The strange tale of the Iranian foreign minister’s resignation
Called upon in the hour of need, forgotten in victory and scapegoated in the face of defeat. Such is the unenviable destiny of the technocratic elites in Iran, as demonstrated by Foreign Minister Mohammad Javad Zarif’s attempted resignation.
Iran’s top diplomat unexpectedly announced his resignation February 25 on Instagram, apologising “for my inability to continue serving and for all the shortcomings during my service.”
Zarif’s resignation surprised most observers because he had survived several attempts to remove him through parliamentary no-confidence votes. Zarif has also demonstrated an indefatigable spirit in the face of increased pressure from hardliners who accuse Zarif and Iranian President Hassan Rohani of selling out the country’s national interests in the Joint Comprehensive Plan of Action, commonly known as the Iran nuclear deal.
However, there appears to have been a specific reason behind Zarif’s attempted resignation. Syrian President Bashar Assad visited Tehran on February 25, his first since the war in Syria began, but no one bothered to inform Iran’s foreign minister.
Worse, both Rohani and Major-General Qassem Soleimani, commander of the extraterritorial al-Quds Force of the Islamic Revolutionary Guard Corps, were present at Assad’s meetings with Iranian Supreme Leader Ayatollah Ali Khamenei.
The Entekhab news site asked Zarif why he had resigned and the foreign minister responded in a text message: “Following [release] of today’s meetings, Javad Zarif no longer enjoys any credibility in the world.”
In the first reaction to Zarif’s resignation, Rohani’s Chief of Staff Mahmoud Vaezi said on Twitter that the president had not accepted it but Abbas Mousavi, deputy spokesman of the Foreign Ministry, confirmed Zarif’s resignation. In a second statement released on Instagram, Vaezi reiterated his statement about Rohani not accepting the resignation: “In Hassan Rohani’s view, Iran has only one foreign policy and only one minister of foreign affairs.”
Zarif received moral support from Soleimani, who said the foreign minister was the “main authority responsible for Iran’s foreign policy” and his absence at the meetings with Assad was not “intentional” but due to “poor coordination” at the office of the president. Soleimani said Zarif’s work has always been “approved by the highest levels of the regime, in particular Supreme Leader Ayatollah Ali Khamenei.”
Rohani, too, was out defending Zarif. He said he was aware of the “pressure” on Iran’s diplomatic apparatus but believed the obstacles could be surmounted.
Even more remarkable, the reformist media quoted “a high-ranking authority of the regime” — usually a reference to Khamenei — sending a supportive message.
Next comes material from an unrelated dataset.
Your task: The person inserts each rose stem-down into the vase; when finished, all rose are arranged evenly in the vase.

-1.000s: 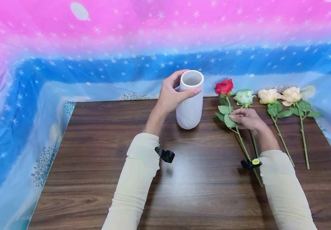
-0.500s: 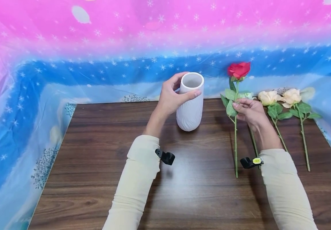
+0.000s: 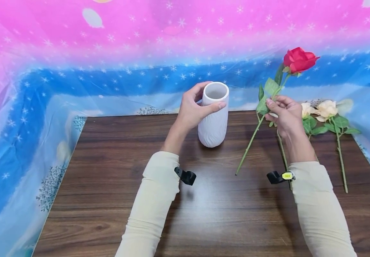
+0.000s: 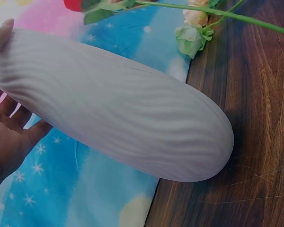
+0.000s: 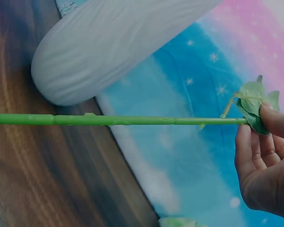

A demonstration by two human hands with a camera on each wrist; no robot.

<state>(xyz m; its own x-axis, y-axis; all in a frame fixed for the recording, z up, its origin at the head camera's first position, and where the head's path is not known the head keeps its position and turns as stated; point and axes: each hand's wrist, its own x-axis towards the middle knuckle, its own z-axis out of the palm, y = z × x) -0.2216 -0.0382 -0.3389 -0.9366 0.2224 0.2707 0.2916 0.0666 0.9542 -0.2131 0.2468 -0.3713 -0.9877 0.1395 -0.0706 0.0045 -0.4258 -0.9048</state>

It said the high-ranking authority “has, in a written message to Zarif, considered his resignation contrary to the expediency of the state.”
Zarif appears to remain in his position for now but the humiliation he suffered during Assad’s visit demonstrates how Tehran behaves towards the regime’s technocratic elites.
In its hour of need, the US-educated and soft-spoken Zarif has been called upon to present a smiling face of Iran to the world. It was Zarif who negotiated the nuclear deal with the world powers. He offered Tehran’s response as it faced the pressures of multilateral sanctions. However, no one bothered to inform Zarif once the regime celebrated Assad’s visit to Tehran.
Zarif can be sure of one thing: As the Iran nuclear deal gradually collapses, the regime’s hardliners will scapegoat him for the defeat. Perhaps it would have been wiser for the hapless Zarif to resign and leave office.